__Exercise description__:
Restate each line below word for word, skipping every picture.

(Beginning of Dataset extract)

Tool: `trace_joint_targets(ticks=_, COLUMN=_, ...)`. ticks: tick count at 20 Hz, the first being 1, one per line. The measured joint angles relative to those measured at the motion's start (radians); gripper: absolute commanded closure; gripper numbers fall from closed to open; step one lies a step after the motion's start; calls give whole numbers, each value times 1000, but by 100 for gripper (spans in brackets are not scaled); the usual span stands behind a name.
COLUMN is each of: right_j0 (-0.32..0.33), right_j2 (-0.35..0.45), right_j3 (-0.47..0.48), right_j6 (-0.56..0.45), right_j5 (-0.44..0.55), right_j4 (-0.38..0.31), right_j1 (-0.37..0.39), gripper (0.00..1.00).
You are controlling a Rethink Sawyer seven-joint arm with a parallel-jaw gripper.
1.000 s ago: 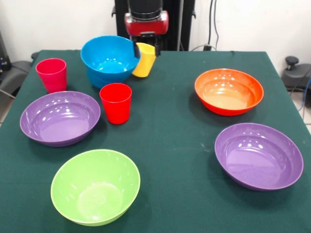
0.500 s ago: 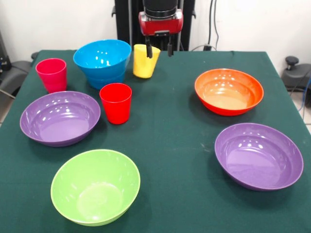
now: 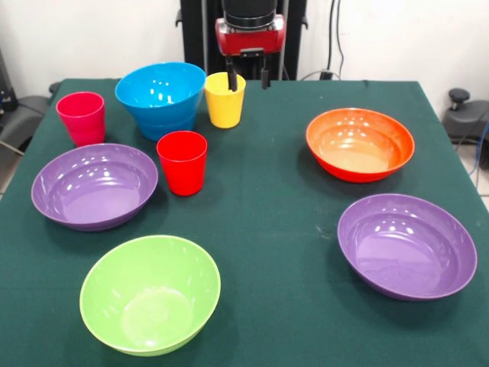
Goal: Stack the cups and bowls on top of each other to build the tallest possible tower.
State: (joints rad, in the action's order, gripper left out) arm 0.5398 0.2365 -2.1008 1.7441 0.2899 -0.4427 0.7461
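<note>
My gripper (image 3: pixel 247 78) hangs open at the far edge of the table, its left finger (image 3: pixel 231 77) dipping at the rim of the upright yellow cup (image 3: pixel 225 101), its right finger clear of the cup. Just left of the cup a blue bowl (image 3: pixel 161 88) seems to rest on a second blue bowl (image 3: pixel 158 127). A pink-magenta cup (image 3: pixel 81 117) stands at the far left and a red cup (image 3: pixel 182 161) near the middle. Lying apart are a purple bowl (image 3: pixel 93 186), a second purple bowl (image 3: pixel 406 245), an orange bowl (image 3: pixel 360 143) and a lime green bowl (image 3: pixel 150 293).
A dark green cloth (image 3: pixel 267 214) covers the table, and every bowl and cup stands open side up on it. Cables and a black stand sit behind the far edge.
The yellow cup was tilted against the blue bowl a second ago; it has moved right and now stands upright. The gripper shifted right and the blue bowl slid slightly left.
</note>
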Motion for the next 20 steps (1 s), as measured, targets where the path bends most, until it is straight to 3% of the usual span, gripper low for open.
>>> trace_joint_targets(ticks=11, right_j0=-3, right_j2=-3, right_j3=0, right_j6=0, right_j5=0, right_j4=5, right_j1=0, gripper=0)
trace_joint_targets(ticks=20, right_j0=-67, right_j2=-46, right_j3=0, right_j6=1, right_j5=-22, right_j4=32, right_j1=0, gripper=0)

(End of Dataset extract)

__Written response__:
Tool: `trace_joint_targets(ticks=_, COLUMN=_, ...)`. ticks: tick count at 20 Hz, the first being 1, one per line. The measured joint angles relative to those measured at the motion's start (radians); gripper: absolute commanded closure; gripper numbers fall from closed to open; step one lies a step after the motion's start; calls give whole numbers, each value times 1000, but by 100 for gripper (spans in brackets are not scaled); the usual span stands behind a name.
COLUMN is each of: right_j0 (-0.32..0.33), right_j2 (-0.35..0.45), right_j3 (-0.47..0.48), right_j6 (-0.56..0.45), right_j5 (-0.44..0.55), right_j4 (-0.38..0.31), right_j1 (-0.37..0.39), gripper (0.00..1.00).
You are controlling a Rethink Sawyer seven-joint arm with a parallel-jaw gripper.
1.000 s ago: 
0.500 s ago: 
now: 
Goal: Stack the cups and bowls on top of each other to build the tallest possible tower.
State: (joints rad, in the action's order, gripper left out) arm 0.5398 0.2365 -2.1008 1.7441 0.2899 -0.4427 0.7461
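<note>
My gripper (image 3: pixel 247 78) hangs open at the far edge of the table, its left finger (image 3: pixel 231 77) dipping at the rim of the upright yellow cup (image 3: pixel 225 101), its right finger clear of the cup. Just left of the cup a blue bowl (image 3: pixel 161 88) seems to rest on a second blue bowl (image 3: pixel 158 127). A pink-magenta cup (image 3: pixel 81 117) stands at the far left and a red cup (image 3: pixel 182 161) near the middle. Lying apart are a purple bowl (image 3: pixel 93 186), a second purple bowl (image 3: pixel 406 245), an orange bowl (image 3: pixel 360 143) and a lime green bowl (image 3: pixel 150 293).
A dark green cloth (image 3: pixel 267 214) covers the table, and every bowl and cup stands open side up on it. Cables and a black stand sit behind the far edge.
The yellow cup was tilted against the blue bowl a second ago; it has moved right and now stands upright. The gripper shifted right and the blue bowl slid slightly left.
</note>
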Motion for the next 20 steps (1 s), as measured, targets where the path bends most, until it is straight to 3% of the usual span, gripper low for open.
>>> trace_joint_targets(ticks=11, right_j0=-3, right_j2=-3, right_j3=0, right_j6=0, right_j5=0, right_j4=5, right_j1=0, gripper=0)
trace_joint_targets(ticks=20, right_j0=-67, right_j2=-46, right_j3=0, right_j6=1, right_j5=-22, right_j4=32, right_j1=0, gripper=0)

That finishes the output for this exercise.